Work instruction —
Return every line of the data below exactly, but do not include the images.
================================
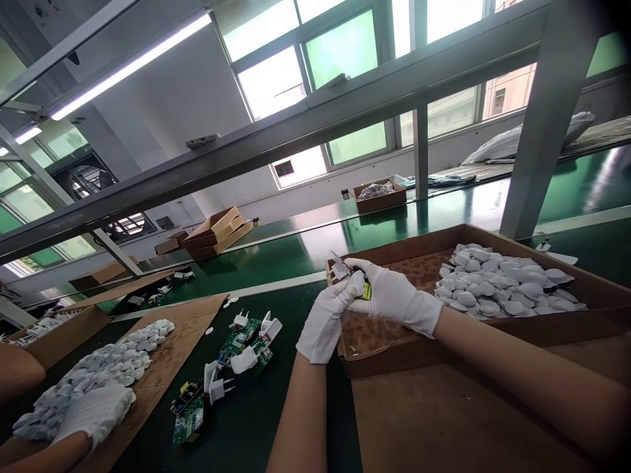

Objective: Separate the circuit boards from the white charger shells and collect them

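In white gloves, my left hand [323, 325] and my right hand [397, 299] meet over the near left corner of a shallow cardboard box. Both are closed on a partly assembled plug adapter [339, 269]; a white housing piece shows at its top and a yellow component at its lower right. My fingers cover most of it. White rounded plastic pieces [497, 282] lie heaped in the right part of the box [424, 358]. To the left of my hands, several white plug housings [245, 359] with green circuit boards [188, 424] lie on the dark green surface.
At the far left, another person's gloved hand [96, 414] rests on a heap of white pieces [116, 358] over cardboard [192, 328]. A metal post [542, 138] rises behind the box. Across the bench stand stacked cardboard trays [217, 233] and a small box [379, 200].
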A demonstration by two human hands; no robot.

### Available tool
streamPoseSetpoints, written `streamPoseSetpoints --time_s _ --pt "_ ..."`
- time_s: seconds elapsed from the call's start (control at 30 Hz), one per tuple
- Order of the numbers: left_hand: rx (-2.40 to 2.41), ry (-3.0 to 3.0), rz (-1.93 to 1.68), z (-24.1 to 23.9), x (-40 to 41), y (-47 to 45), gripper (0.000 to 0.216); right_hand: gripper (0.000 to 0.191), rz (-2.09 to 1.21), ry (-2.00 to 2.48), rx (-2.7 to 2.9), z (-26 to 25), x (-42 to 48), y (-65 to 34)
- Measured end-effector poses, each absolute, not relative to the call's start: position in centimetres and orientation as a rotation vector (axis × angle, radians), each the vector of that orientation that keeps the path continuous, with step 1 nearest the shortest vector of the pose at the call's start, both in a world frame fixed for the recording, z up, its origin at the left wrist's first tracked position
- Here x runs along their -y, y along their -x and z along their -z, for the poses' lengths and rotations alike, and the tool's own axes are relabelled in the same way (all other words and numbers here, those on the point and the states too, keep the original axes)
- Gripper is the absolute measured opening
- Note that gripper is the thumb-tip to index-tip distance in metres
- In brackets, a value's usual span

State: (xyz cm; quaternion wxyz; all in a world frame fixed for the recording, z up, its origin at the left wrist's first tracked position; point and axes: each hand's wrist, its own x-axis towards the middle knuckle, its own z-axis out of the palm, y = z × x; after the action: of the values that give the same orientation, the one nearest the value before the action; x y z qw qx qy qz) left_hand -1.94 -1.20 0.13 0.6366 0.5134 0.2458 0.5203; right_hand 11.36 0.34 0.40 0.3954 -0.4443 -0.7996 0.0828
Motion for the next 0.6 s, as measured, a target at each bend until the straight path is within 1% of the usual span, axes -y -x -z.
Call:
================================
Exercise response —
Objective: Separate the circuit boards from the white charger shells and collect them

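In white gloves, my left hand [323, 325] and my right hand [397, 299] meet over the near left corner of a shallow cardboard box. Both are closed on a partly assembled plug adapter [339, 269]; a white housing piece shows at its top and a yellow component at its lower right. My fingers cover most of it. White rounded plastic pieces [497, 282] lie heaped in the right part of the box [424, 358]. To the left of my hands, several white plug housings [245, 359] with green circuit boards [188, 424] lie on the dark green surface.
At the far left, another person's gloved hand [96, 414] rests on a heap of white pieces [116, 358] over cardboard [192, 328]. A metal post [542, 138] rises behind the box. Across the bench stand stacked cardboard trays [217, 233] and a small box [379, 200].
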A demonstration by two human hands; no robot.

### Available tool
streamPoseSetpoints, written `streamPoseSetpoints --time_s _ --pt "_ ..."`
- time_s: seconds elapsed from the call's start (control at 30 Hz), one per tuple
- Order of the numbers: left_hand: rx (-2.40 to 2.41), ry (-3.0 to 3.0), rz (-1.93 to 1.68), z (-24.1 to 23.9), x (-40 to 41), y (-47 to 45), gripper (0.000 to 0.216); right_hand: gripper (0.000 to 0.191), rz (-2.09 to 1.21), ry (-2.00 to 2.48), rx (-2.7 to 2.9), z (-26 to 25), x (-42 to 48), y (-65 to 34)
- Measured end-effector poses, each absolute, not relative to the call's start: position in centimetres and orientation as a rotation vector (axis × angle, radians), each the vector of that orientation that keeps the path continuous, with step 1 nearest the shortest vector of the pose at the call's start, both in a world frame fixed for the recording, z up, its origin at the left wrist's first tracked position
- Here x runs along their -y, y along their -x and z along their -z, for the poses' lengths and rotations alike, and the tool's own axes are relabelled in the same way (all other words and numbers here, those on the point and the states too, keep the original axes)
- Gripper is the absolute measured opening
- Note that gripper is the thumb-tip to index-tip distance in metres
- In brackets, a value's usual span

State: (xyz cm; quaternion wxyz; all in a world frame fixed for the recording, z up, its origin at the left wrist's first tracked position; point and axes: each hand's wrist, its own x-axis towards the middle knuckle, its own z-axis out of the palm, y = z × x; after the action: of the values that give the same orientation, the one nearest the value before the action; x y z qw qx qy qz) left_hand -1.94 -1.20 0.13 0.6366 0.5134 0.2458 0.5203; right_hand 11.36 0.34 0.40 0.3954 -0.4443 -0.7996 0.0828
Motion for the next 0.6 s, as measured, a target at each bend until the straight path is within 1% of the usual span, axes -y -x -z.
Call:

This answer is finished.